◆ WHAT THE TASK ASKS:
Here is the task for the records below: repeat exactly the lines from the one with "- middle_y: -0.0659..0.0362" to the one with "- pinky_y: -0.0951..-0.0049", both included, and nothing else.

◆ DATA TO EXAMINE:
######

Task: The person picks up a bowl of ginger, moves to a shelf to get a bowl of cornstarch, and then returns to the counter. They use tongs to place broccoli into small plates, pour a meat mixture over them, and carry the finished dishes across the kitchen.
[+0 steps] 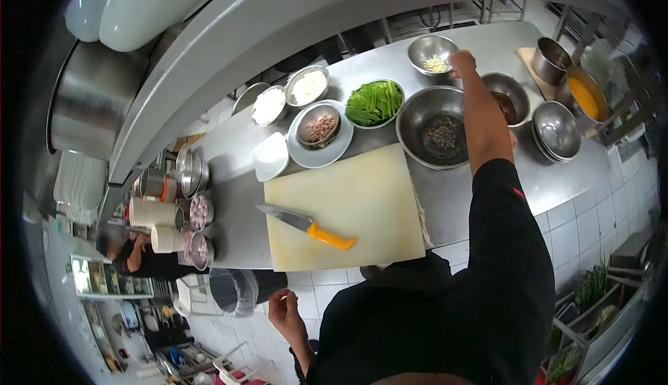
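Observation:
My right hand [463, 61] reaches far across the steel counter [236, 197] to a small metal bowl [431, 52] with pale chopped bits in it, its fingers pinched at the bowl's right rim. Whether it holds any of the bits I cannot tell. My left hand [285, 312] hangs low beside my body, below the counter edge, fingers loosely apart and holding nothing. A knife with an orange handle [306, 226] lies on the pale cutting board [348, 204] in front of me. Just below my right forearm sits a large steel bowl [435, 134] with dark seasoning.
Bowls of green vegetables [376, 103], white ingredients [307, 86], pinkish pieces [320, 129] and dark sauce [506, 100] ring the board. Stacked empty bowls [557, 131] and a pot of orange liquid [584, 96] stand right. Another person [132, 253] is at left. A bin [233, 291] stands under the counter.

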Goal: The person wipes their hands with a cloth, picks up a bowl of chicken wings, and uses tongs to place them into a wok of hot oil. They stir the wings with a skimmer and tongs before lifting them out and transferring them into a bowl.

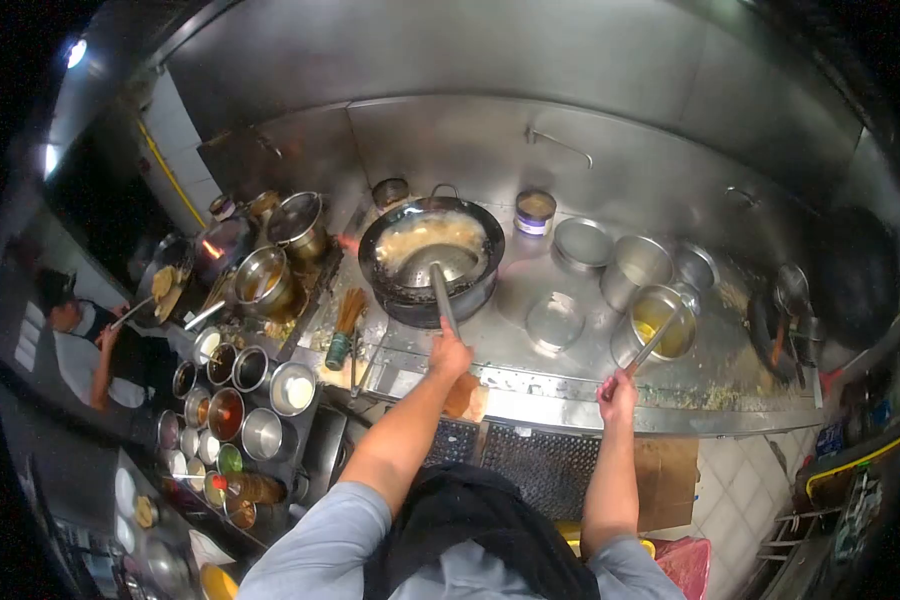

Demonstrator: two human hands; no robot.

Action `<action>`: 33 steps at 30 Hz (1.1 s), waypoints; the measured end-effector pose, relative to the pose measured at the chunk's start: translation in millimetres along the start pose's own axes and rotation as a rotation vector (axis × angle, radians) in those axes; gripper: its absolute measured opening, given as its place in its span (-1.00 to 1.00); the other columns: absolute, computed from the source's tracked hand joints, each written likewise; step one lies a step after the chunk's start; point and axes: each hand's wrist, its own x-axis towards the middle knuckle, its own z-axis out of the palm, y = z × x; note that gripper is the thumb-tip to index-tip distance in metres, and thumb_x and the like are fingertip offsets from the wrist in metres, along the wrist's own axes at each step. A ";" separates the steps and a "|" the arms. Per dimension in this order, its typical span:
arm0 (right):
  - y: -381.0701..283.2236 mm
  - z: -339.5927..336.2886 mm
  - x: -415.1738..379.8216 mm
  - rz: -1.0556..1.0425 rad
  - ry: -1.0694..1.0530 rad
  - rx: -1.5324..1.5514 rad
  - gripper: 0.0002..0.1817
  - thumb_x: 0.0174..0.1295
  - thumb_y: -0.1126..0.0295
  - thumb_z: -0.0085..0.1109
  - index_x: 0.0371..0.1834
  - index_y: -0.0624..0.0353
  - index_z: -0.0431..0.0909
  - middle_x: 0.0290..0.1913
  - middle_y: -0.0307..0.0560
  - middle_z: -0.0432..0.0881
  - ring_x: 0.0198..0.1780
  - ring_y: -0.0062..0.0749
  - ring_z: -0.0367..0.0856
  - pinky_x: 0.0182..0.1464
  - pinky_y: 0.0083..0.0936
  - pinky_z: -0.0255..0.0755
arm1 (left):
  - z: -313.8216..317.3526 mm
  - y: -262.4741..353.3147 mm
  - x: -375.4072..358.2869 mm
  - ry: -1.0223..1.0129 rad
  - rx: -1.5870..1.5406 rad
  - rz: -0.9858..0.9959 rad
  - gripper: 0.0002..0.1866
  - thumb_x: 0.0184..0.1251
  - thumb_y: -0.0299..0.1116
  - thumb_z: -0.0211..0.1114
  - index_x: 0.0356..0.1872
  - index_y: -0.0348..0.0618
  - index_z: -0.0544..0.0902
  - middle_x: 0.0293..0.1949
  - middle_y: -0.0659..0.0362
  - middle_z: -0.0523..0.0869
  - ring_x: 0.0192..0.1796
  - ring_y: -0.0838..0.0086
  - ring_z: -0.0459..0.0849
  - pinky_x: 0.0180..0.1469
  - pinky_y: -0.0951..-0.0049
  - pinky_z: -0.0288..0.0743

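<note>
My left hand (450, 354) is wrapped round the handle of a wide strainer (437, 268), whose round head rests in a black wok (370, 245) of bubbling, foamy liquid. To the right, my right hand (618, 393) grips the handle of a ladle (655, 340). The ladle's far end is at a metal pot (682, 345) with yellow liquid in it. A bamboo brush (347, 312) with a green-wrapped end lies left of the wok, near my left hand.
Metal pots (638, 262) and a labelled tin (535, 212) stand behind the ladle and wok. Several seasoning containers (227, 412) fill the left side. Another person (95, 350) works at a wok at far left. Utensils (792, 290) lie at the right.
</note>
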 end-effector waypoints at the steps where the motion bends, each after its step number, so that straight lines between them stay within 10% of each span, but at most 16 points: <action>1: 1.5 0.2 -0.4 -0.043 -0.016 -0.020 -0.89 0.30 0.29 0.16 -0.20 -0.06 0.45 -0.49 -0.33 0.44 -0.51 -0.53 0.44 -0.36 -0.42 0.37 | 8.0 -1.3 9.1 -0.059 0.027 -0.042 0.07 0.19 -0.18 0.32 0.53 -0.20 -0.25 0.18 -0.29 0.51 0.27 -0.04 0.50 0.30 0.12 0.37; 13: -35.9 -18.7 -28.4 -0.338 0.113 -0.416 -0.85 0.12 0.52 -0.02 -0.26 0.04 0.30 -0.61 -0.30 0.32 -0.71 -0.60 0.31 -0.76 -0.59 0.21 | -108.6 -25.7 5.7 -0.174 -0.024 -0.013 -0.14 0.22 -0.30 0.19 0.49 -0.35 -0.02 -0.07 -0.31 0.67 -0.05 -0.04 0.70 0.09 0.07 0.53; 18: -12.2 -5.3 -50.0 -0.478 0.100 -0.408 -0.84 0.16 0.53 -0.05 -0.19 0.11 0.32 -0.61 -0.28 0.33 -0.75 -0.59 0.30 -0.77 -0.61 0.19 | -52.2 -67.7 41.9 0.034 0.097 0.163 -0.20 0.28 -0.30 0.15 0.49 -0.28 0.00 -0.15 -0.24 0.70 -0.37 0.09 0.76 -0.39 0.20 0.66; 23: -12.2 7.3 -55.6 -0.516 0.119 -0.435 -0.82 0.16 0.52 -0.05 -0.16 0.13 0.33 -0.60 -0.27 0.34 -0.74 -0.59 0.30 -0.77 -0.61 0.19 | -52.4 -29.7 -4.8 -0.078 -0.174 0.003 -0.17 0.31 -0.27 0.16 0.51 -0.25 -0.06 -0.14 -0.23 0.70 -0.36 0.09 0.76 -0.32 0.20 0.69; 29: -12.9 -8.8 -22.4 -0.426 0.146 -0.433 -0.80 0.18 0.49 -0.06 -0.12 0.10 0.36 -0.59 -0.30 0.34 -0.71 -0.60 0.33 -0.76 -0.61 0.20 | -19.4 -77.4 -14.6 0.028 0.001 0.249 -0.19 0.30 -0.20 0.23 0.49 -0.21 0.05 -0.10 -0.26 0.67 -0.17 -0.05 0.72 -0.08 0.08 0.60; 33: -11.2 -17.5 -7.9 -0.332 0.143 -0.382 -0.83 0.19 0.46 -0.04 -0.16 0.01 0.37 -0.57 -0.28 0.38 -0.66 -0.57 0.36 -0.71 -0.56 0.25 | -57.4 -96.9 -72.7 0.158 -0.178 0.280 -0.45 0.28 -0.19 0.26 0.28 -0.10 0.43 -0.20 -0.13 0.72 -0.10 -0.05 0.68 -0.01 0.10 0.55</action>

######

◆ COMPLETED EXERCISE:
  - middle_y: -0.0659..0.0362
  - middle_z: -0.0523..0.0869
  - ring_x: 0.0192..0.1796
  - ring_y: -0.0838..0.0086
  - ring_z: -0.0459..0.0849
  - pinky_x: 0.0180..0.1469
  - pinky_y: -0.0951..-0.0049

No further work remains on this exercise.